::: Source records
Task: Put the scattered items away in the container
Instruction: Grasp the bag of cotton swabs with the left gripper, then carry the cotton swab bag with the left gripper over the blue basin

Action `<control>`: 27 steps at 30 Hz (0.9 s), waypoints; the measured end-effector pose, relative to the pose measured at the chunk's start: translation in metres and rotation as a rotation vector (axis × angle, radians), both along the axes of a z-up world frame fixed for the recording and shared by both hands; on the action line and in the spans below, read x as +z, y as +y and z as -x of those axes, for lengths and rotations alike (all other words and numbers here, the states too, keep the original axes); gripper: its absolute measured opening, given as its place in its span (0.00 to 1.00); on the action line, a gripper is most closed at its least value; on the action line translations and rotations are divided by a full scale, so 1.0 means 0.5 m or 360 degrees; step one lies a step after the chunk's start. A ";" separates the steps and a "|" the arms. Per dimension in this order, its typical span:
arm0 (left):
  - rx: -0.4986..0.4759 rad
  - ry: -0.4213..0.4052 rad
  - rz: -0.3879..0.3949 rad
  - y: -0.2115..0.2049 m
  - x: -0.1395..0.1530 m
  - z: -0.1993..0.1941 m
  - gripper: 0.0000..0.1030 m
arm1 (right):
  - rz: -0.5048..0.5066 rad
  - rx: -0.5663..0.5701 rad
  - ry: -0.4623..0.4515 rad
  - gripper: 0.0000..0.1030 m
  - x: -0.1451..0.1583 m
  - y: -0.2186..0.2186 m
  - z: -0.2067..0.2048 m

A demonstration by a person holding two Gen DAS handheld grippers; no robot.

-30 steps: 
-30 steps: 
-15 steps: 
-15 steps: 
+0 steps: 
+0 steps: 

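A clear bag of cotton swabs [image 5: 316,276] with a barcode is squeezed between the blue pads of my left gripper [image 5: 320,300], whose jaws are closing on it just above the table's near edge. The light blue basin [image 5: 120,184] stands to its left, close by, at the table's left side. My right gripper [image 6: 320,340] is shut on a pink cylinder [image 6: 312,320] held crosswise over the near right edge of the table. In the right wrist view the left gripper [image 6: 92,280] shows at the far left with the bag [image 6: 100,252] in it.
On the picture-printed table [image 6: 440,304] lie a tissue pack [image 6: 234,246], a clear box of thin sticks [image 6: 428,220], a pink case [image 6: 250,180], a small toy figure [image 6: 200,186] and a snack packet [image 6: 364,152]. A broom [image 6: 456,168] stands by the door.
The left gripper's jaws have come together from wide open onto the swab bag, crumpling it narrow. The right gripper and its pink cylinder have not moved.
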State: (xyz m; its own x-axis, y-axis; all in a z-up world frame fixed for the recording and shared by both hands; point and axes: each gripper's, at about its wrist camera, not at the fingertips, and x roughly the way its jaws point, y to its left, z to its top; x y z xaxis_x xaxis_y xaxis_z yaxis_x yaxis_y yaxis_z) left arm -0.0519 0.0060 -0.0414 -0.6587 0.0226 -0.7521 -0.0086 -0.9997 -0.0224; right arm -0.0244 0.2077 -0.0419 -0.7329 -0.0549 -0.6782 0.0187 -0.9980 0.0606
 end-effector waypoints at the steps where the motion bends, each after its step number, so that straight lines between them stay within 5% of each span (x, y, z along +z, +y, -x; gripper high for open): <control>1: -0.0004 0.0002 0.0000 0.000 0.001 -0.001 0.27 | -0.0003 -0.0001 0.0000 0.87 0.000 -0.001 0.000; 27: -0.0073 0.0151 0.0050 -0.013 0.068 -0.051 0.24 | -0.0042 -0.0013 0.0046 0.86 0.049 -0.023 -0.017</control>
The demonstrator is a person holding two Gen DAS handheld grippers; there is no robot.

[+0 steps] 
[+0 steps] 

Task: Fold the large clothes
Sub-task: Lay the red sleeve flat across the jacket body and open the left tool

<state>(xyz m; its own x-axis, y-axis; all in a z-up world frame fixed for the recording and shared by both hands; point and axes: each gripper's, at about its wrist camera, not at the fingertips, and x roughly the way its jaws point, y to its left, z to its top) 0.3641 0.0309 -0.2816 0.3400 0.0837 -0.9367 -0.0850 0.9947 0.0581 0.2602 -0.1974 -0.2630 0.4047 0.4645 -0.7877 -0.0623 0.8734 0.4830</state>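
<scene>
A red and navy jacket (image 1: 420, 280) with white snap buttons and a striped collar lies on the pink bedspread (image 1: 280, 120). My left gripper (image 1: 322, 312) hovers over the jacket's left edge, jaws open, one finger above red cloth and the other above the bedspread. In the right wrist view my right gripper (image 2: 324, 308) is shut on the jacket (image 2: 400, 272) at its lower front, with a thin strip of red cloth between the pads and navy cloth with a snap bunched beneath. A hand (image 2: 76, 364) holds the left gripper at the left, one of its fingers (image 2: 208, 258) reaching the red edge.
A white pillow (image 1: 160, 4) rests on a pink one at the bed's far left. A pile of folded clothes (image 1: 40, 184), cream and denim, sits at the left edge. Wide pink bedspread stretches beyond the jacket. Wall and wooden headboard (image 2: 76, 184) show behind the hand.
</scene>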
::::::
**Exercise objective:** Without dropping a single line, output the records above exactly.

**Finished exercise:**
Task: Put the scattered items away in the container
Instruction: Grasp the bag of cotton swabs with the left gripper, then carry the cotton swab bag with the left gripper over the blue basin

Action `<control>`: 27 steps at 30 Hz (0.9 s), waypoints; the measured end-effector pose, relative to the pose measured at the chunk's start: translation in metres and rotation as a rotation vector (axis × angle, radians), both along the axes of a z-up world frame fixed for the recording and shared by both hands; on the action line and in the spans below, read x as +z, y as +y and z as -x of those axes, for lengths and rotations alike (all other words and numbers here, the states too, keep the original axes); gripper: its absolute measured opening, given as its place in its span (0.00 to 1.00); on the action line, a gripper is most closed at its least value; on the action line translations and rotations are divided by a full scale, so 1.0 means 0.5 m or 360 degrees; step one lies a step after the chunk's start. A ";" separates the steps and a "|" the arms. Per dimension in this order, its typical span:
arm0 (left):
  - rx: -0.4986..0.4759 rad
  - ry: -0.4213..0.4052 rad
  - rz: -0.3879..0.3949 rad
  - y: -0.2115..0.2049 m
  - x: -0.1395..0.1530 m
  - z: -0.1993..0.1941 m
  - gripper: 0.0000..0.1030 m
arm1 (right):
  - rz: -0.5048..0.5066 rad
  - rx: -0.5663..0.5701 rad
  - ry: -0.4623..0.4515 rad
  - gripper: 0.0000..0.1030 m
  - x: -0.1451..0.1583 m
  - y: -0.2186..0.2186 m
  - z: -0.2067..0.2048 m

A demonstration by a person holding two Gen DAS handheld grippers; no robot.

-30 steps: 
-30 steps: 
-15 steps: 
-15 steps: 
+0 steps: 
+0 steps: 

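A clear bag of cotton swabs [image 5: 316,276] with a barcode is squeezed between the blue pads of my left gripper [image 5: 320,300], whose jaws are closing on it just above the table's near edge. The light blue basin [image 5: 120,184] stands to its left, close by, at the table's left side. My right gripper [image 6: 320,340] is shut on a pink cylinder [image 6: 312,320] held crosswise over the near right edge of the table. In the right wrist view the left gripper [image 6: 92,280] shows at the far left with the bag [image 6: 100,252] in it.
On the picture-printed table [image 6: 440,304] lie a tissue pack [image 6: 234,246], a clear box of thin sticks [image 6: 428,220], a pink case [image 6: 250,180], a small toy figure [image 6: 200,186] and a snack packet [image 6: 364,152]. A broom [image 6: 456,168] stands by the door.
The left gripper's jaws have come together from wide open onto the swab bag, crumpling it narrow. The right gripper and its pink cylinder have not moved.
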State: (xyz m; its own x-axis, y-axis; all in a z-up world frame fixed for the recording and shared by both hands; point and axes: each gripper's, at about its wrist camera, not at the fingertips, and x roughly the way its jaws point, y to its left, z to its top; x y z xaxis_x xaxis_y xaxis_z yaxis_x yaxis_y yaxis_z) left arm -0.0519 0.0060 -0.0414 -0.6587 0.0226 -0.7521 -0.0086 -0.9997 -0.0224; right arm -0.0244 0.2077 -0.0419 -0.7329 -0.0549 -0.6782 0.0187 -0.9980 0.0606
 end-effector waypoints at the steps where the motion bends, each after its step number, so that straight lines between them stay within 5% of each span (x, y, z along +z, +y, -x; gripper high for open): <control>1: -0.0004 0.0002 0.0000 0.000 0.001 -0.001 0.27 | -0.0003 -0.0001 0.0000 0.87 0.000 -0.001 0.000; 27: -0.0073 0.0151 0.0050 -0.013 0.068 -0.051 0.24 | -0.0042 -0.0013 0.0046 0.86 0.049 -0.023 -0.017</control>
The demonstrator is a person holding two Gen DAS handheld grippers; there is no robot.

[+0 steps] 
[+0 steps] 

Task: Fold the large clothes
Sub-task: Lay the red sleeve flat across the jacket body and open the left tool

<state>(xyz m; its own x-axis, y-axis; all in a z-up world frame fixed for the recording and shared by both hands; point and axes: each gripper's, at about its wrist camera, not at the fingertips, and x roughly the way its jaws point, y to its left, z to its top) 0.3641 0.0309 -0.2816 0.3400 0.0837 -0.9367 -0.0850 0.9947 0.0581 0.2602 -0.1974 -0.2630 0.4047 0.4645 -0.7877 -0.0623 0.8734 0.4830</state>
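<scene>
A red and navy jacket (image 1: 420, 280) with white snap buttons and a striped collar lies on the pink bedspread (image 1: 280, 120). My left gripper (image 1: 322, 312) hovers over the jacket's left edge, jaws open, one finger above red cloth and the other above the bedspread. In the right wrist view my right gripper (image 2: 324, 308) is shut on the jacket (image 2: 400, 272) at its lower front, with a thin strip of red cloth between the pads and navy cloth with a snap bunched beneath. A hand (image 2: 76, 364) holds the left gripper at the left, one of its fingers (image 2: 208, 258) reaching the red edge.
A white pillow (image 1: 160, 4) rests on a pink one at the bed's far left. A pile of folded clothes (image 1: 40, 184), cream and denim, sits at the left edge. Wide pink bedspread stretches beyond the jacket. Wall and wooden headboard (image 2: 76, 184) show behind the hand.
</scene>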

No part of the answer remains open.